Некоторые читатели были шокированы и, более того, оскорблены даже не столько смыслом, сколько формой стихотворения. Столь скандальный эффект производило столкновение четырехстопного хорея с трагической темой блокадного голода. Анализируя это стихотворение, Илья Кукулин показал, что в русской традиции четырехстопный хорей ассоциируется в первую очередь с детскими стихами – от сказок А. Пушкина до «Мойдодыра» К. Чуковского и «Дяди Степы» С. Михалкова444
. А А. Жолковский в своем разборе стихотворения Заболоцкого «Меркнут знаки зодиака» раскрыл связь этого размера с ОБЭРИУ и их игровыми фантасмагориями445.В обсуждении этого стихотворения на страницах журнала «Новое литературное обозрение» критики предложили несколько в равной мере убедительных прочтений. Кукулин интерпретирует его как драматический и неразрешимый конфликт по крайней мере двух дискурсов: одного, восходящего к детской поэзии и ОБЭРИУ, и другого, напоминающего о «Реквиеме» Ахматовой (отдельные части, которого также написаны четырехстопным хореем). По мысли Кукулина, «В Ленинграде, на рассвете…» демонстрирует сам процесс апроприации властью позиции тех, кто умер в блокаду, процесс, обесценивающий трагедию, которая на наших глазах превращается в гротескную сказку, блокируя историческую память446
.Станислав Львовский обращает внимание на посвящение консервативному петербургскому философу Александру Секацкому. Он доказывает, что все стихотворение Пуханова направлено против неоимперской, «гиперборейской» идеологии, которую продвигает Секацкий447
. В соответствии с этой идеологией, намеренное, экзальтированное страдание служит главным доказательством превосходства духа над телом и является центральным уроком всей советской цивилизации. Тезис, который Пуханов подвергает саркастической деконструкции.Соглашаясь с критиками, я бы хотел добавить, что стихотворение травестирует сам процесс символизации, фундаментальный для советской политики памяти. Как доказывает в своей статье Ирина Каспэ448
, блокада Ленинграда была не просто сакрализирована в советской и постсоветской культуре; сакрализации были подвергнуты наиболее осязаемые воплощения смерти – или, вернее, ада, преисподней, символически противоположной небесному граду коммунистического будущего или капиталистического настоящего, в зависимости от предпочтений читателя.Стихотворение как раз и материализует этот переход из реального, хотя и умирающего, города в пространство трансцендентного страдания и героизма.

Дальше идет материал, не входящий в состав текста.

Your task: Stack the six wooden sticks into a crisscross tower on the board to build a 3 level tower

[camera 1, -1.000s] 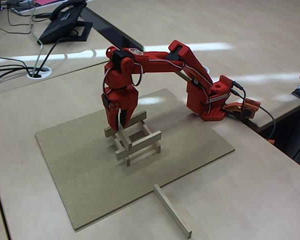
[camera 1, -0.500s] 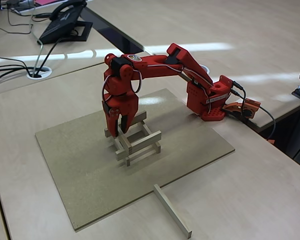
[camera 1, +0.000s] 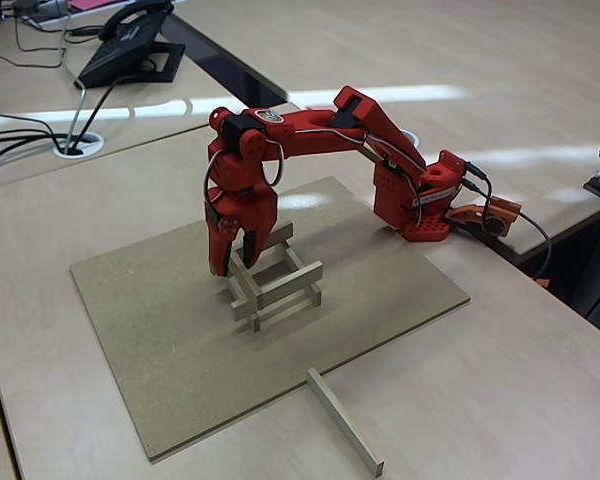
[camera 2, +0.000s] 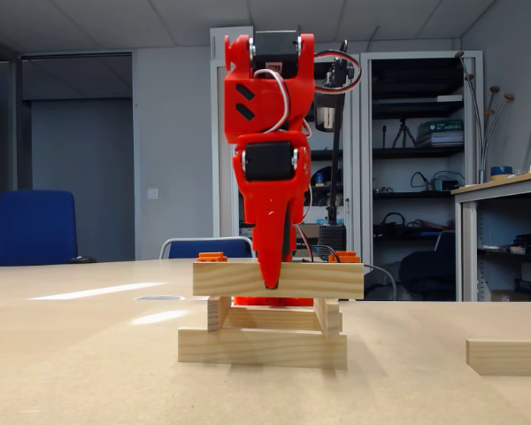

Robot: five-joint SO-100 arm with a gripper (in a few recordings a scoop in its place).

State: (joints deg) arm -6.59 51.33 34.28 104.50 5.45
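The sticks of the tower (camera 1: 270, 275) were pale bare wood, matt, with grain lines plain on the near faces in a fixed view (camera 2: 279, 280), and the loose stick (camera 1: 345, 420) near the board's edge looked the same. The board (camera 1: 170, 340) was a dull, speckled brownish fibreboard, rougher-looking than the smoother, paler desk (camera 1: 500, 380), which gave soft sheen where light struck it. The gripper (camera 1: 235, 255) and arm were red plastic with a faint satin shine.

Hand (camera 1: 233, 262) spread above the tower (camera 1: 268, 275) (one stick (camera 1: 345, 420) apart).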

Эта трансформация носит «стратегический» характер. Город, извлеченный из сферы жизни, становится невидимым и непобедимым. Процесс символизации оказывается идентичным процессу поглощения прошлого мемориальным дискурсом. Перевод в измерение исторической памяти предполагает замещение «живой плоти» камнем или иной неорганической субстанцией: «Время выйдет, и гранит / Плоть живую замени´т».
Следовательно, как символизация, так и коммеморация предполагают пытку голодом и мучительную смерть еще живых жителей Ленинграда, и даже требуют этого. Стихотворение Пуханова, таким образом, помещает блокаду исключительно в сферу дискурса и аллегорически материализует те эффекты, которые производит поглощение блокадной реальности героическим дискурсом. Травматический опыт оказывается вытесненным враждебными друг другу, но в равной мере опустошающими интерпретациями блокадного опыта – интерпретациями, целиком и полностью принадлежащими сегодняшней культуре и ее дискурсивному режиму.
Сходный процесс «эвакуации» блокадного опыта в чисто дискурсивную сферу разворачивается в поэме Сергея Завьялова «Рождественский пост» (2010). Завьялов (родился в 1958 году), филолог-античник по образованию, начинал еще в самиздатских журналах 1980‐х, был членом «Клуба-81». В постсоветские годы опубликовал шесть книг поэзии и значительное количество эссе. В 2004 году уехал в Финляндию, а с 2011‐го живет в Швейцарии. Завьялов убежден в том, что «нет такого дискурса, который был бы адекватен материалу катастрофы, и нет такого рассказчика, которому было бы под силу об этой катастрофе рассказать»449
. В соответствии с этим тезисом он конструирует свою поэму как монтаж в равной степени неадекватных дискурсов о блокаде. Каждая из семи частей поэмы озаглавлена по календарной дате, начиная с 29 ноября 1941 года и заканчивая 7 января 1942-го. Каждая включает в себя сводку погоды; цитату из монастырского устава с диетическими рекомендациями на этот день Рождественского поста; реальный рацион питания, установленный в Ленинграде на этот день; фрагменты из бытовых разговоров; высокопоэтическую, хоть и нередко ироничную строфу и, наконец, отрывок из ежедневной сводки боевых действий. Каждая часть заканчивается молитвой.